INSTRUCTIONS TO FOLLOW: Copy the data as given. No line may be skipped.

SUPPLIED MATERIAL:
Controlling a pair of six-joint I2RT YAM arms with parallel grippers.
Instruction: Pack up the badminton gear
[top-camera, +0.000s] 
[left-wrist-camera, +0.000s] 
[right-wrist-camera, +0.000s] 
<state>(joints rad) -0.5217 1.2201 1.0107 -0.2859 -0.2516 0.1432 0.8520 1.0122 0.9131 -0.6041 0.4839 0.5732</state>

FINAL ANSWER:
Controlling a pair of six-joint I2RT YAM arms with parallel grippers.
Instruction: Pack up the badminton gear
[top-camera, +0.000s] 
[left-wrist-camera, +0.000s] 
[right-wrist-camera, +0.000s] 
<state>(joints rad) -0.5217 1.2201 1.0107 -0.2859 -0.2516 0.1432 0.8520 1.0122 0.9131 -0.6041 0.4839 0.5732</state>

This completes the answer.